§ **Assigned task**:
Starting at the line that holds "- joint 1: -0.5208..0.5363", copy every line exactly through the end of the data, and no others.

§ **Exercise materials**:
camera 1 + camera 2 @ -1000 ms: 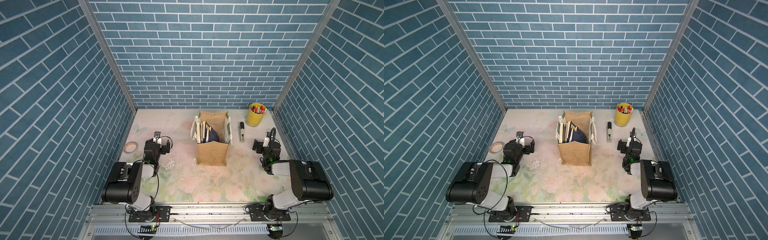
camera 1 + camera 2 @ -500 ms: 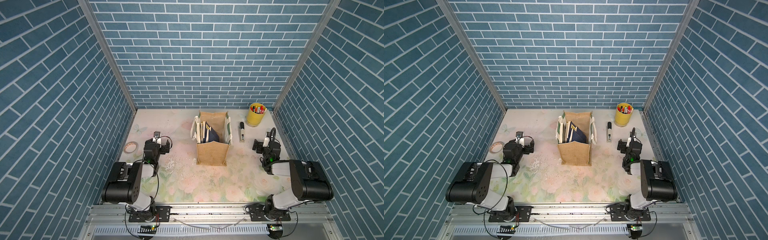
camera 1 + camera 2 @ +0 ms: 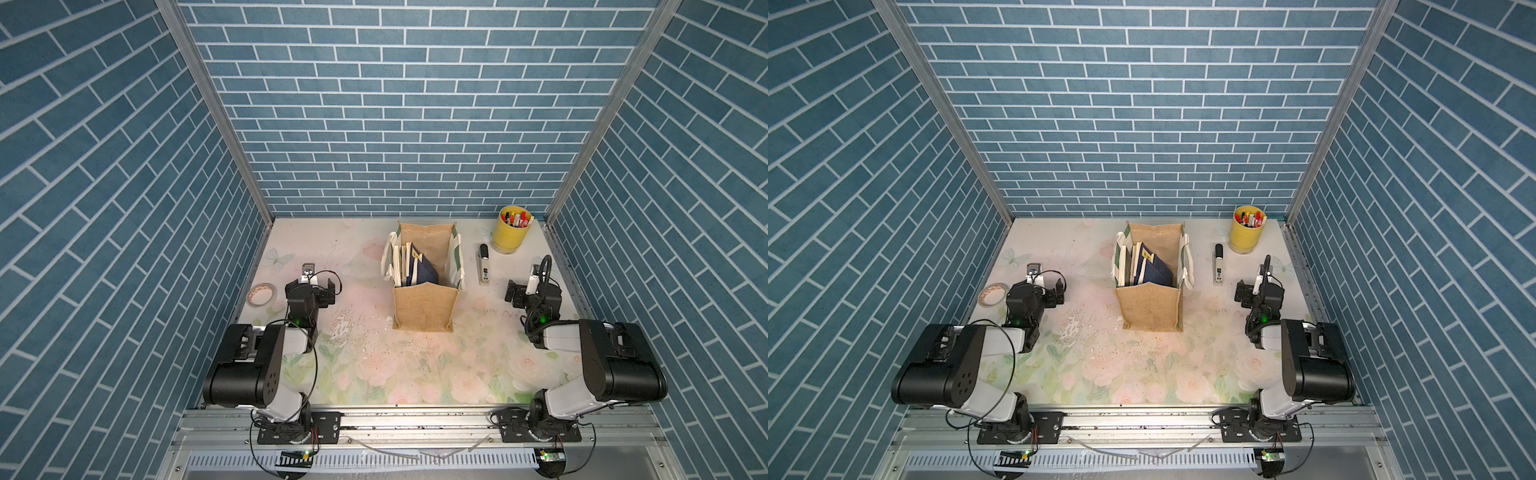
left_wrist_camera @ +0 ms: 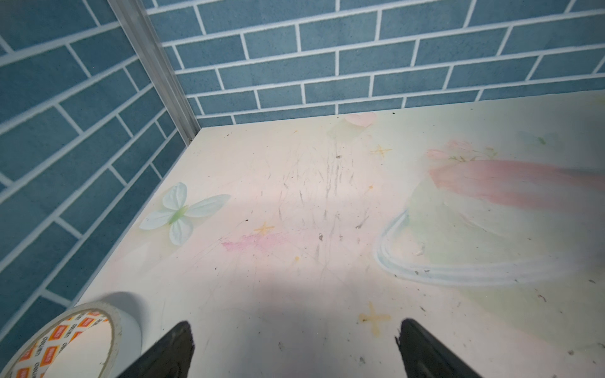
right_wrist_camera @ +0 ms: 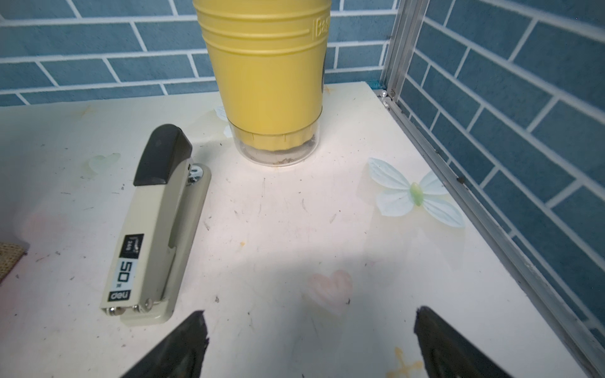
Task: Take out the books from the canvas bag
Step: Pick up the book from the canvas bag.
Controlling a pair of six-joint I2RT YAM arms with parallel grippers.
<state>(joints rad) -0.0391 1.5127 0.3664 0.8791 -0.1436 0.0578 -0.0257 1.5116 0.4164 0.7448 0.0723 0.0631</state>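
Nothing moved: left gripper (image 4: 294, 327) and right gripper (image 5: 311, 314) hold jaws wide, empty.

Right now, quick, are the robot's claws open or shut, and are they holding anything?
Left gripper: open, holding nothing.
Right gripper: open, holding nothing.

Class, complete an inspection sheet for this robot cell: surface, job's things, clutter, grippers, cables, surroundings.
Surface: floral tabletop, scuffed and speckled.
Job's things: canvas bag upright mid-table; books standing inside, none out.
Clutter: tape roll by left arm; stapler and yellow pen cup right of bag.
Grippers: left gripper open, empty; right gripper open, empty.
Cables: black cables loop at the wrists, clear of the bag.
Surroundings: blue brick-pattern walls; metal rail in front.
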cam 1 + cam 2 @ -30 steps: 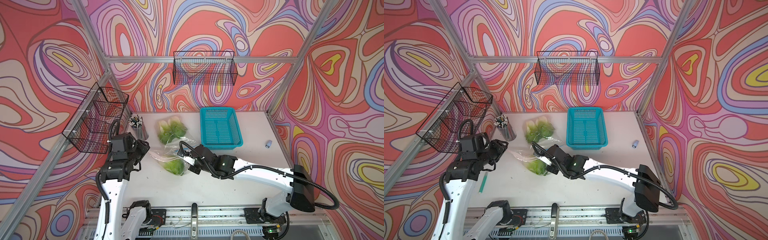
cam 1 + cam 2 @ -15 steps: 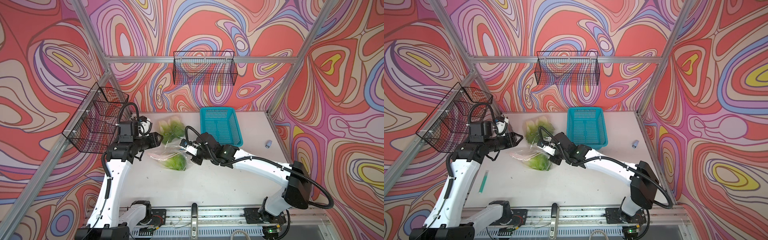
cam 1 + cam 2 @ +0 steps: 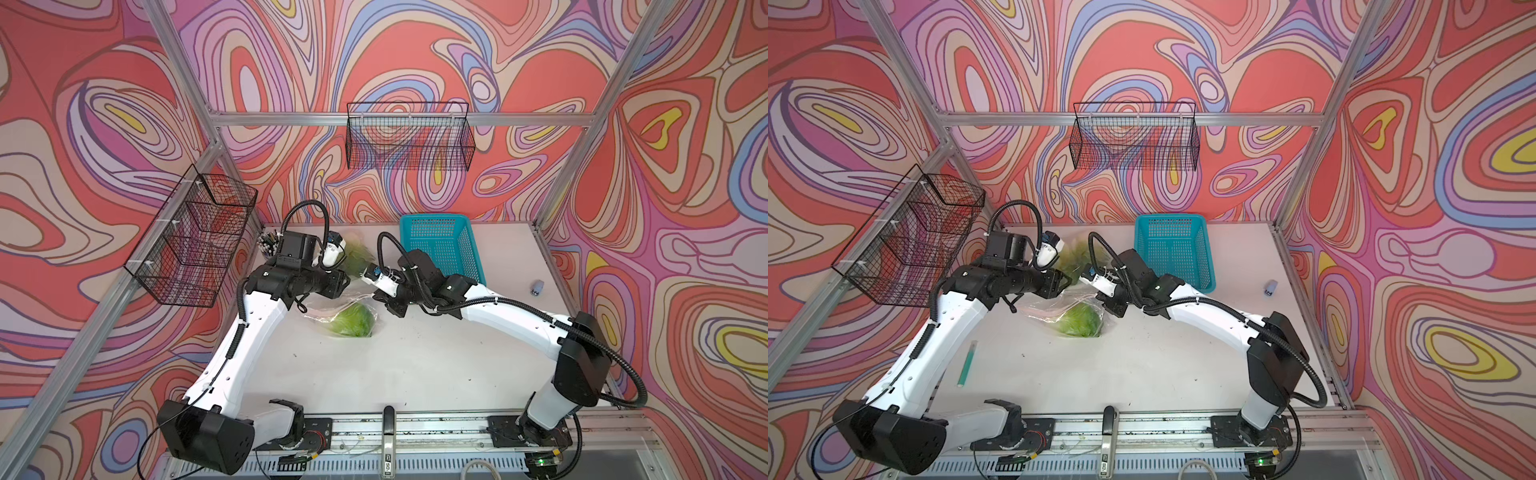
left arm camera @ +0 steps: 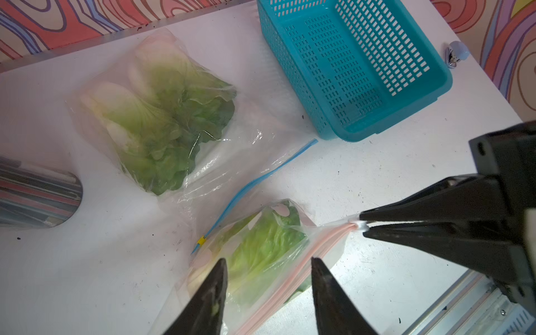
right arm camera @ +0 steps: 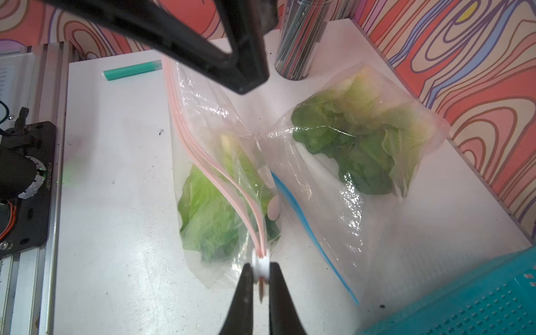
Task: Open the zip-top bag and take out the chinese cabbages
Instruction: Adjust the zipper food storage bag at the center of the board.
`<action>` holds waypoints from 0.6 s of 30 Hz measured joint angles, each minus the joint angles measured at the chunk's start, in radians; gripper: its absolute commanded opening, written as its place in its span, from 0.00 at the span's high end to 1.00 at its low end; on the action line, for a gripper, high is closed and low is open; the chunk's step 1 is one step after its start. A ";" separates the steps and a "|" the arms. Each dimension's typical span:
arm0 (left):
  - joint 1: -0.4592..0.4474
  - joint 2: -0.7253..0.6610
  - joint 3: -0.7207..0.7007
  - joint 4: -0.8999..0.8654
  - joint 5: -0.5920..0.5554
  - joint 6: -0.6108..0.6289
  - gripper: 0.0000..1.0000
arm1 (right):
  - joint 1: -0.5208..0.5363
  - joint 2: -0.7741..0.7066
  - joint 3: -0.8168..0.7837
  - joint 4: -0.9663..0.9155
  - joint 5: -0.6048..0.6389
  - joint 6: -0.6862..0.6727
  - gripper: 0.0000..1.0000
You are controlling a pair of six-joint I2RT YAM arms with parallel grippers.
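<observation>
The zip-top bag (image 5: 220,121) is clear with a pink zip track (image 4: 293,278). It lies mid-table and holds pale green chinese cabbage (image 5: 208,220), also seen in both top views (image 3: 353,320) (image 3: 1079,322). My right gripper (image 5: 261,271) is shut on the bag's white slider (image 4: 361,225) at one end of the track and holds that end lifted. My left gripper (image 4: 268,261) is open. Its two fingers stand on either side of the track at the bag's other end, with bag and cabbage between them, not pinched.
A second clear bag (image 4: 156,121) with a blue zip and darker greens lies behind the first. A teal basket (image 3: 473,249) sits at the back right. A cup of pens (image 5: 298,43) stands at the back left. A green pen (image 3: 967,361) lies front left, a small grey object (image 3: 537,286) far right.
My left arm has swung in from the table's left side to the bag. My right gripper has lifted the slider end and shifted back a little.
</observation>
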 measured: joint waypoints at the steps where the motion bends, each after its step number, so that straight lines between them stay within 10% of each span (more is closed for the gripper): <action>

§ **Answer for this exercise**:
  - joint 1: -0.5208..0.5363
  - joint 2: -0.7741..0.7066
  - joint 3: -0.8168..0.7837
  - joint 4: -0.9663..0.9155
  - joint 5: -0.6048..0.6389
  - joint 6: -0.6862..0.6727
  - gripper: 0.0000..1.0000
You are controlling a pair of six-joint I2RT YAM arms with parallel grippers.
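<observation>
The zip-top bag (image 5: 220,121) is clear with a pink zip track (image 4: 293,278). It lies mid-table and holds pale green chinese cabbage (image 5: 208,220), also seen in both top views (image 3: 353,320) (image 3: 1079,322). My right gripper (image 5: 261,271) is shut on the bag's white slider (image 4: 361,225) at one end of the track and holds that end lifted. My left gripper (image 4: 268,261) is open. Its two fingers stand on either side of the track at the bag's other end, with bag and cabbage between them, not pinched.
A second clear bag (image 4: 156,121) with a blue zip and darker greens lies behind the first. A teal basket (image 3: 473,249) sits at the back right. A cup of pens (image 5: 298,43) stands at the back left. A green pen (image 3: 967,361) lies front left, a small grey object (image 3: 537,286) far right.
My left arm has swung in from the table's left side to the bag. My right gripper has lifted the slider end and shifted back a little.
</observation>
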 measured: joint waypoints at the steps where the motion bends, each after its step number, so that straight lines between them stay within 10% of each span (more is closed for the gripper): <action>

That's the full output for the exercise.